We could say this: we have an exigency to give ourselves the sense or the feeling—together and each by himself—of an overflow of meaning. We have the desire to sense and to feel according to a truth that no meaning can saturate (neither knowledge, nor salvation, nor justice, etc.) and that no unity can sublimate.

Thus contemporary art, with its quarrel, brings forth a desire that is neither the desire for an object nor the desire for a meaning but a desire for feeling and for feeling oneself feel—a desire to experience oneself as irreducible to a signification, to a being or an identity. A desire to enjoy, in sensibility, the very fact that there is no unique and final form in which this desire would reach its end.

Perhaps psychoanalysis provides us a valuable clue about this desire. Not by attempting to analyze art—we know all too well the poor results of such attempts—but on the contrary, by describing art, or at least the artistic gift, as “unanalyzable,” as Freud insisted on several occasions. The unanalyzable character of this gift corresponds to the fact that the work of art appears in the place of the symptom, as he also says. Replacing the symptom means moving out of the order of interpretation. A work of art is the failure or the disconnection of interpretation (or its infinite rebeginning and opening up, which amounts to the same). The work of art is thus akin to the “navel of the dream,” which Freud refers to as the point at which interpretation will and must be lost without return. (I add here, mischievously, that Freud himself refers to analysis as an “art of interpretation”. . . which should then appear as the formula of a contradiction—unless, pushing a bit further, we can deduce from it that art is, in the final account, the desire and/or the dream of Freud and of psychoanalysis as a whole. . . which thus becomes a symptom for the contemporary period. . .)

The desire for art—like the dream-wish, and perhaps, if I dare say, like the dream-wish of the community or, if you prefer, of the “us”—would then be the desire beyond every sensible object, the desire for the sense of desire itself. Spinoza perhaps would have recognized in it his conatus, Nietzsche his will to eternal return, Heidegger his decision of existence. . .

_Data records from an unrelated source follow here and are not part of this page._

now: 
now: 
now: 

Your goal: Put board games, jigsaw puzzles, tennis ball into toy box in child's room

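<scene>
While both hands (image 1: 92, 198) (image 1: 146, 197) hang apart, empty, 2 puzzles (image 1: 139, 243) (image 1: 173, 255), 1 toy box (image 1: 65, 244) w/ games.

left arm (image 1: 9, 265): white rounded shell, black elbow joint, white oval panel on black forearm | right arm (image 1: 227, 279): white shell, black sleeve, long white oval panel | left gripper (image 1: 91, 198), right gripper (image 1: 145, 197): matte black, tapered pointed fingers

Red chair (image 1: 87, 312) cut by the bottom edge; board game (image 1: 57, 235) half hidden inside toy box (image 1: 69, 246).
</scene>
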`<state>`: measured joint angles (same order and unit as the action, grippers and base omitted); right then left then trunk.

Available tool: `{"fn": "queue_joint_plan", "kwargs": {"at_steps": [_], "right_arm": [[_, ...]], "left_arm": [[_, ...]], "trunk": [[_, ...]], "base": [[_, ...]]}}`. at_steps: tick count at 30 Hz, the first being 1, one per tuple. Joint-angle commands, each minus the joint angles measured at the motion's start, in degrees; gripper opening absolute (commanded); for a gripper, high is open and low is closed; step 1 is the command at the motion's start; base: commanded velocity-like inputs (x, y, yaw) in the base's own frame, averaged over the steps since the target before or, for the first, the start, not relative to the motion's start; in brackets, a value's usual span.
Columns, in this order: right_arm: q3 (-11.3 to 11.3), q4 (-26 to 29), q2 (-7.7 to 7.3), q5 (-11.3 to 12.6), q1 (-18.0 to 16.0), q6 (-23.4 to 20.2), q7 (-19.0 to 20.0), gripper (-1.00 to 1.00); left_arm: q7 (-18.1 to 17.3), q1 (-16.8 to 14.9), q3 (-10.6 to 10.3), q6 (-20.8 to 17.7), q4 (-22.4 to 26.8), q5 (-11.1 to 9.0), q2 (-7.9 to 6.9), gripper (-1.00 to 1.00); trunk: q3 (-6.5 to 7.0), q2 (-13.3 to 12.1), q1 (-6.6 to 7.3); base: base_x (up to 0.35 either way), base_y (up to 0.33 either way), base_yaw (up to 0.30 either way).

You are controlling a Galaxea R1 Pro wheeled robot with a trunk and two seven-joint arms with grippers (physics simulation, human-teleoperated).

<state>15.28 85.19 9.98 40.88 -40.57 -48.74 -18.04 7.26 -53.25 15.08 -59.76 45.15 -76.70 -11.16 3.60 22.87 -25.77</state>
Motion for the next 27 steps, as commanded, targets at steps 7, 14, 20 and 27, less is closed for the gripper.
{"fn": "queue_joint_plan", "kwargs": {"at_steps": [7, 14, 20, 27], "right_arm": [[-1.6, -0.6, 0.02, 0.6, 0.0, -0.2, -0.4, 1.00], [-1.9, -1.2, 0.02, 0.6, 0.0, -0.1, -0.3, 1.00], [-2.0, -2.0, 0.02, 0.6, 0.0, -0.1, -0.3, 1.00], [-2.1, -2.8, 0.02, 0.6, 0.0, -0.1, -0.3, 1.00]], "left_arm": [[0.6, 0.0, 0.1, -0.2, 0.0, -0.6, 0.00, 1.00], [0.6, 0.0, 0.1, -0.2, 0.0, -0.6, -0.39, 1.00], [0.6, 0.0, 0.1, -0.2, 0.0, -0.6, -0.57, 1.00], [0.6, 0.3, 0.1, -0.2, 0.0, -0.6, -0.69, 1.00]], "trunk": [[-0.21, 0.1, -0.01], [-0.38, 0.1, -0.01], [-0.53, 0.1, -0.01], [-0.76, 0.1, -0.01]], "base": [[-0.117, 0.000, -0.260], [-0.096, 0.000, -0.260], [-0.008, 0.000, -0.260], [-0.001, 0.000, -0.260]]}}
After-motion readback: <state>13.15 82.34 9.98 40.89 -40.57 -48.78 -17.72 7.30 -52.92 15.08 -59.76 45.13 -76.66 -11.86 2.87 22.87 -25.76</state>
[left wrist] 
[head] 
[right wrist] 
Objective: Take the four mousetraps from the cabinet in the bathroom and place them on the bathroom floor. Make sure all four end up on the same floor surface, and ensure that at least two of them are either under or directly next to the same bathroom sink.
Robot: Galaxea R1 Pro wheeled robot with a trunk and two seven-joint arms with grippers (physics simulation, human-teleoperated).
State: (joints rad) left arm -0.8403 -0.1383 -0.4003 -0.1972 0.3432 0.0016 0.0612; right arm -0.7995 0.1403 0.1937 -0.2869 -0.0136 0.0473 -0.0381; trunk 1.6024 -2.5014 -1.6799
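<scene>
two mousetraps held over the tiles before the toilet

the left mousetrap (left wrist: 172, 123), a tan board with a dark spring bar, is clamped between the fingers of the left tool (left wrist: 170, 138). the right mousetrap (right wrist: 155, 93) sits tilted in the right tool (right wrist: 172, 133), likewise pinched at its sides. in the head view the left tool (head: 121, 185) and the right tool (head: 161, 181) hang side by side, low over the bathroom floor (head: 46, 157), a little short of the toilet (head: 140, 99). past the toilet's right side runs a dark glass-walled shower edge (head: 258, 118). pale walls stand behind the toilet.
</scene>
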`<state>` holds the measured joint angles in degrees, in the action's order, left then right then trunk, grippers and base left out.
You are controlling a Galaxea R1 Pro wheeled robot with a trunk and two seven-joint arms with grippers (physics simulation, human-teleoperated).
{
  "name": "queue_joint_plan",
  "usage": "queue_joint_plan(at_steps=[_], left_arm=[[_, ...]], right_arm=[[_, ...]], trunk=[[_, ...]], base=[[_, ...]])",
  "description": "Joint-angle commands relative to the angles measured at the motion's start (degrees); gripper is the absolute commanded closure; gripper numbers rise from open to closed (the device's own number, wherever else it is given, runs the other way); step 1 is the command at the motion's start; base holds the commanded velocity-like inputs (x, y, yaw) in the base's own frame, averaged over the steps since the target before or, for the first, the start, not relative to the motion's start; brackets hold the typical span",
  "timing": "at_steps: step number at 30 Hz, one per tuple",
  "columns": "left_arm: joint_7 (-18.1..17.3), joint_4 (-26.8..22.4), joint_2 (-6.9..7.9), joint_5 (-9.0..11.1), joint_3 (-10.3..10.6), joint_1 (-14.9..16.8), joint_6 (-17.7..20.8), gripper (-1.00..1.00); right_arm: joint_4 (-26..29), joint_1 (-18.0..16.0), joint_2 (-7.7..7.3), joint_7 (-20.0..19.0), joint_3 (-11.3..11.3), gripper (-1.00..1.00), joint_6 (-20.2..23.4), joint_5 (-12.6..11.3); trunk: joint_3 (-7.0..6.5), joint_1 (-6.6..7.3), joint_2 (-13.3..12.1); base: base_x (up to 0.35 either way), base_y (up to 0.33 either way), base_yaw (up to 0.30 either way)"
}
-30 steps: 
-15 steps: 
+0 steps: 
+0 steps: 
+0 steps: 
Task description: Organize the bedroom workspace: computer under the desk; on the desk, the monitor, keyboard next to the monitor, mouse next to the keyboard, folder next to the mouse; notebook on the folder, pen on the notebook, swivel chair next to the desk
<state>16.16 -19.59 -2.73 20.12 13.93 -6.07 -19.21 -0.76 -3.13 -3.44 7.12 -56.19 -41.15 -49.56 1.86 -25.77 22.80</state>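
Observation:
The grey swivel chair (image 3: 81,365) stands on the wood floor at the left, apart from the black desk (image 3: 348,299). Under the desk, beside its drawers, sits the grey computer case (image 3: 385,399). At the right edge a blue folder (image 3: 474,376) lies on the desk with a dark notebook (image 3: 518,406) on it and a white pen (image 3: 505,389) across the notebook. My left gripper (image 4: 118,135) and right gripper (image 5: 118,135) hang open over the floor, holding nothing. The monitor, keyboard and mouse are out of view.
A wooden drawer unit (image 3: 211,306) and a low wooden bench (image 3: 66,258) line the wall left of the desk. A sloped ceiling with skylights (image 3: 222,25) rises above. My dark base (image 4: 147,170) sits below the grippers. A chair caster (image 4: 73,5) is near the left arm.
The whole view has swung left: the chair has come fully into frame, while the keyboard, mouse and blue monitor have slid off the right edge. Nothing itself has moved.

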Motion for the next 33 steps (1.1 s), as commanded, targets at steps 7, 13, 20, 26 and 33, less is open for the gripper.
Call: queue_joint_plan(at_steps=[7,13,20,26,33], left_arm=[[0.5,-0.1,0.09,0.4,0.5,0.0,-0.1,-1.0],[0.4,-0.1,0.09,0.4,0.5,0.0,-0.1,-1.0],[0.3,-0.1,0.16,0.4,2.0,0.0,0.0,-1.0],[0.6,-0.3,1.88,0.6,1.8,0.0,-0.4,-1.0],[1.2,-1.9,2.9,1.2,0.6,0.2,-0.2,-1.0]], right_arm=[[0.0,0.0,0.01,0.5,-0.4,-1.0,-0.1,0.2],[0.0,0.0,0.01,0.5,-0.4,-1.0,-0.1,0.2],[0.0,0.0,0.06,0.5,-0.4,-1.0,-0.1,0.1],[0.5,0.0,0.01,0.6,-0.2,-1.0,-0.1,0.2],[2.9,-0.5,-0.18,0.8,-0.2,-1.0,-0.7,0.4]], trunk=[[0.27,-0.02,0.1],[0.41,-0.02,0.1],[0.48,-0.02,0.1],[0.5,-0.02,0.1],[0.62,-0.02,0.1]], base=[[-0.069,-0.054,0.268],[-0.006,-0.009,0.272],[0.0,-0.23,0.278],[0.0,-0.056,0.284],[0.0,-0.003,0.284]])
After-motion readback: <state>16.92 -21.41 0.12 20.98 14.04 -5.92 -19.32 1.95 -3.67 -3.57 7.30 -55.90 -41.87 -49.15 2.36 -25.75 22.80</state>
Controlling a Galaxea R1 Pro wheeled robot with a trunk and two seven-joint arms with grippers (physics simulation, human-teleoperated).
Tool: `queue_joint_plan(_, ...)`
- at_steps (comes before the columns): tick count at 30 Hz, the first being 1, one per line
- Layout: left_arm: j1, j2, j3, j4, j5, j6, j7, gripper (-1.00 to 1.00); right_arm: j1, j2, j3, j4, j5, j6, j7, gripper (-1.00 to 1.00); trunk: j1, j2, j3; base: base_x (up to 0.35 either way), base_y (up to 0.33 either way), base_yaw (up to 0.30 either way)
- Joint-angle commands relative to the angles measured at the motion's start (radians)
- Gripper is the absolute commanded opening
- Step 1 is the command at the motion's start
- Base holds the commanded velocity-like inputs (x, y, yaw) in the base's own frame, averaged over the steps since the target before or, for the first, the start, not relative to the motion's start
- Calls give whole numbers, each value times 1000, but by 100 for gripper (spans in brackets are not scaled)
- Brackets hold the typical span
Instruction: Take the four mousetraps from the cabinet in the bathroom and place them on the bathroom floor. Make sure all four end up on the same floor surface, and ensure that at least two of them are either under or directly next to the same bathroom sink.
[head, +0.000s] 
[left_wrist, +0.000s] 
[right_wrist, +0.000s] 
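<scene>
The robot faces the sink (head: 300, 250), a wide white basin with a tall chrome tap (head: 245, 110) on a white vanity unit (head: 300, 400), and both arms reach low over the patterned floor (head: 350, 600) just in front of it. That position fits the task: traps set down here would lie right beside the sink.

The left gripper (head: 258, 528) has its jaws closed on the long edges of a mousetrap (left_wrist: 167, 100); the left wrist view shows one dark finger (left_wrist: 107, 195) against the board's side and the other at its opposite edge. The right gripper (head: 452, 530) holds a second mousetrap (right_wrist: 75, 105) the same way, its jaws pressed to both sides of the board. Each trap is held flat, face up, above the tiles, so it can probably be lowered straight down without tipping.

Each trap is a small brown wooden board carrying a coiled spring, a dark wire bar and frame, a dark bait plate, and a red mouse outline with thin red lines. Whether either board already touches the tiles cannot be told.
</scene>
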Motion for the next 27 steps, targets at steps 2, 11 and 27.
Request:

But, at the same time, no philosopher could adhere to this without also eventually freeing himself from the greed for knowledge contained in his concept of desire. A philosopher or an analyst, as much as an epistemologist, a theologian, or a political scientist, encounters at this limit the insistence of a nonknowledge, the impulse and the pulsation of a nescience, multiple and sensible by nature, which is the only way to comprehend the denouement of sense that must be apprehended in every possible sense. What is taken in charge in this denouement, in this unbinding that creates a sensible work, is nothing less than the energy that brings us into the world, that puts us in relation to ourselves, each one and everyone together, in a silent protest against all imposition of sense and in the affirmation of a speech always moving beyond itself and directed against every form of “last word” that would like to fix the truth.

Freud used to say that he could say nothing of music, not even analyze it, as he believed he could do with painting. He thus reluctantly recognized that what approaches speech without taking on signification, what allows us to hear [entendre] how it is a matter of listening without understanding [entendre] anything, what proposes a presence in a state of permanent imminence and thus in the rhythmic repetition of its effacement, of its slipping away—that this and this alone is what opens our ears, as well as our eyes, and every part of us that can be open.